▶ **REQUIRED WORK**:
Reproduce the listing below without any change.

▶ **DATA**:
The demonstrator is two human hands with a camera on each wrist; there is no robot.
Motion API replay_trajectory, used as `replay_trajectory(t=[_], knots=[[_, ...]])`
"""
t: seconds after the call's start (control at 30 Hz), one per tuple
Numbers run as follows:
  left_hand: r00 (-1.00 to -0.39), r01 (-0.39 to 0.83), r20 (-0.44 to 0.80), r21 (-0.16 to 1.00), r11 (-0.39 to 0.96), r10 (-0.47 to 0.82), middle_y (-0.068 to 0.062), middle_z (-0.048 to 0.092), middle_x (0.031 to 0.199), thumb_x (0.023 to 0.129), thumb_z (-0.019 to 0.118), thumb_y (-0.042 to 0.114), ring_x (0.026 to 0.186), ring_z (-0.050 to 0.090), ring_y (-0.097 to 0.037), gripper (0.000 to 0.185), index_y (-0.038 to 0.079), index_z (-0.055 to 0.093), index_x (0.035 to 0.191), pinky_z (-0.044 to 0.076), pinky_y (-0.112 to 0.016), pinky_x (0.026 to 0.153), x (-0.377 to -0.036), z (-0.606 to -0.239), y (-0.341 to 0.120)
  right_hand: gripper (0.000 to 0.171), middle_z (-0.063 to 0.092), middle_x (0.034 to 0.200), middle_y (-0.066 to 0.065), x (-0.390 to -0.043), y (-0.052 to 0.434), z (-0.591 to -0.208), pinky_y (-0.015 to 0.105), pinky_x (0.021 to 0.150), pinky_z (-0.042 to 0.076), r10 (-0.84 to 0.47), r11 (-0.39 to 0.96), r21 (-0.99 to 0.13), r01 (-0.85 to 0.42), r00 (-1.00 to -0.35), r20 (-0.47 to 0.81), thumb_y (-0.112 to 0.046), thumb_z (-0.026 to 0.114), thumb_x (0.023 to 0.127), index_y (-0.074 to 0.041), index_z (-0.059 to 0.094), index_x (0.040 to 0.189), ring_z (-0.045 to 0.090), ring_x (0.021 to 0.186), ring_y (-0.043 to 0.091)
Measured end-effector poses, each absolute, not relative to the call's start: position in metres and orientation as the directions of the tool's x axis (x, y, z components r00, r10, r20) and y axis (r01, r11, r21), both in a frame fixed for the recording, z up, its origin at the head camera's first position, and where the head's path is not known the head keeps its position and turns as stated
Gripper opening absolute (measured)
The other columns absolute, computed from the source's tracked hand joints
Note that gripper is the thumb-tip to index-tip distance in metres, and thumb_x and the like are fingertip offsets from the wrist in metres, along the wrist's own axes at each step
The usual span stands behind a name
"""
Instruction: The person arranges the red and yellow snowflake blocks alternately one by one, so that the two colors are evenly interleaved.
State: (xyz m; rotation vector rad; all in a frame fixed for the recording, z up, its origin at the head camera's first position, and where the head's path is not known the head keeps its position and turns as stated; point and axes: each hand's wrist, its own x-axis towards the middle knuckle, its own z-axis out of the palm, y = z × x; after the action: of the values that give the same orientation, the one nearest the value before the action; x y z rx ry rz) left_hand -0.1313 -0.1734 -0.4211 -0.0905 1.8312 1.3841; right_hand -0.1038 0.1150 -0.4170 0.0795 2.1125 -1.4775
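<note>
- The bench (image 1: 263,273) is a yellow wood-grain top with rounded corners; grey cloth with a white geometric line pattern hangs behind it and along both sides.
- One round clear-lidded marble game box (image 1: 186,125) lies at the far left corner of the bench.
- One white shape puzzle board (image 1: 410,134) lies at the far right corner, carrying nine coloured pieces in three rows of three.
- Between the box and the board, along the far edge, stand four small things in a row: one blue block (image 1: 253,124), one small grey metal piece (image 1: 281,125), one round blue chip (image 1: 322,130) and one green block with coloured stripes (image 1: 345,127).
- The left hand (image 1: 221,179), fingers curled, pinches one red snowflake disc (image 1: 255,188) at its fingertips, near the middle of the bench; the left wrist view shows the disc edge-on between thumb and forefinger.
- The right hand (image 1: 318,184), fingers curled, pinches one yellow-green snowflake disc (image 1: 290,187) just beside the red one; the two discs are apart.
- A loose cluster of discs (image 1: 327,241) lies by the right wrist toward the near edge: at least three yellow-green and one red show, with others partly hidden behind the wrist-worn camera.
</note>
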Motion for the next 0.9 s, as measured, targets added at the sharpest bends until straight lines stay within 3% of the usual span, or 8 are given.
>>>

▶ **FINISHED EXERCISE**:
The demonstrator is two human hands with a camera on each wrist; there is no robot.
Motion API replay_trajectory, used as `replay_trajectory(t=[_], knots=[[_, ...]])`
"""
t: seconds after the call's start (control at 30 Hz), one per tuple
Numbers run as follows:
  left_hand: r00 (-1.00 to -0.39), r01 (-0.39 to 0.83), r20 (-0.44 to 0.80), r21 (-0.16 to 1.00), r11 (-0.39 to 0.96), r10 (-0.47 to 0.82), middle_y (-0.068 to 0.062), middle_z (-0.048 to 0.092), middle_x (0.031 to 0.199), thumb_x (0.023 to 0.129), thumb_z (-0.019 to 0.118), thumb_y (-0.042 to 0.114), ring_x (0.026 to 0.186), ring_z (-0.050 to 0.090), ring_y (-0.097 to 0.037), gripper (0.000 to 0.185), index_y (-0.038 to 0.079), index_z (-0.055 to 0.093), index_x (0.035 to 0.191), pinky_z (-0.044 to 0.076), pinky_y (-0.112 to 0.016), pinky_x (0.026 to 0.153), x (-0.377 to -0.036), z (-0.606 to -0.239), y (-0.341 to 0.120)
  right_hand: gripper (0.000 to 0.171), middle_z (-0.063 to 0.092), middle_x (0.034 to 0.200), middle_y (-0.066 to 0.065), x (-0.390 to -0.043), y (-0.052 to 0.434), z (-0.591 to -0.208), pinky_y (-0.015 to 0.105), pinky_x (0.021 to 0.150), pinky_z (-0.042 to 0.076), r10 (-0.84 to 0.47), r11 (-0.39 to 0.96), r21 (-0.99 to 0.13), r01 (-0.85 to 0.42), r00 (-1.00 to -0.35), r20 (-0.47 to 0.81), thumb_y (-0.112 to 0.046), thumb_z (-0.026 to 0.114), thumb_x (0.023 to 0.127), index_y (-0.074 to 0.041), index_z (-0.059 to 0.094), index_x (0.040 to 0.189), ring_z (-0.045 to 0.090), ring_x (0.021 to 0.186), ring_y (-0.043 to 0.091)
Measured end-effector poses, each absolute, not relative to the call's start: position in metres and orientation as the directions of the tool's x axis (x, y, z components r00, r10, r20) and y axis (r01, r11, r21), both in a frame fixed for the recording, z up, its origin at the head camera's first position, and where the head's path is not known the head keeps its position and turns as stated
Gripper opening absolute (measured)
The other columns absolute, computed from the source's tracked hand joints
Note that gripper is the thumb-tip to index-tip distance in metres, and thumb_x and the like are fingertip offsets from the wrist in metres, along the wrist's own axes at each step
The usual span stands behind a name
"""
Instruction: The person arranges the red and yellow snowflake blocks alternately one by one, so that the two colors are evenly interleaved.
State: (xyz m; rotation vector rad; all in a frame fixed for the recording, z up, its origin at the head camera's first position, and where the head's path is not known the head keeps its position and turns as stated; point and axes: each hand's wrist, its own x-axis towards the middle knuckle, its own z-axis out of the palm, y = z × x; after the action: of the values that give the same orientation, the one nearest the value before the action; x y z rx ry rz) left_hand -0.1313 -0.1734 -0.4211 -0.0905 1.8312 1.3841; right_hand -0.1038 0.1150 -0.4170 0.0795 2.1125 -1.4775
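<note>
- The bench (image 1: 263,273) is a yellow wood-grain top with rounded corners; grey cloth with a white geometric line pattern hangs behind it and along both sides.
- One round clear-lidded marble game box (image 1: 186,125) lies at the far left corner of the bench.
- One white shape puzzle board (image 1: 410,134) lies at the far right corner, carrying nine coloured pieces in three rows of three.
- Between the box and the board, along the far edge, stand four small things in a row: one blue block (image 1: 253,124), one small grey metal piece (image 1: 281,125), one round blue chip (image 1: 322,130) and one green block with coloured stripes (image 1: 345,127).
- The left hand (image 1: 221,179), fingers curled, pinches one red snowflake disc (image 1: 255,188) at its fingertips, near the middle of the bench; the left wrist view shows the disc edge-on between thumb and forefinger.
- The right hand (image 1: 318,184), fingers curled, pinches one yellow-green snowflake disc (image 1: 290,187) just beside the red one; the two discs are apart.
- A loose cluster of discs (image 1: 327,241) lies by the right wrist toward the near edge: at least three yellow-green and one red show, with others partly hidden behind the wrist-worn camera.
</note>
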Motion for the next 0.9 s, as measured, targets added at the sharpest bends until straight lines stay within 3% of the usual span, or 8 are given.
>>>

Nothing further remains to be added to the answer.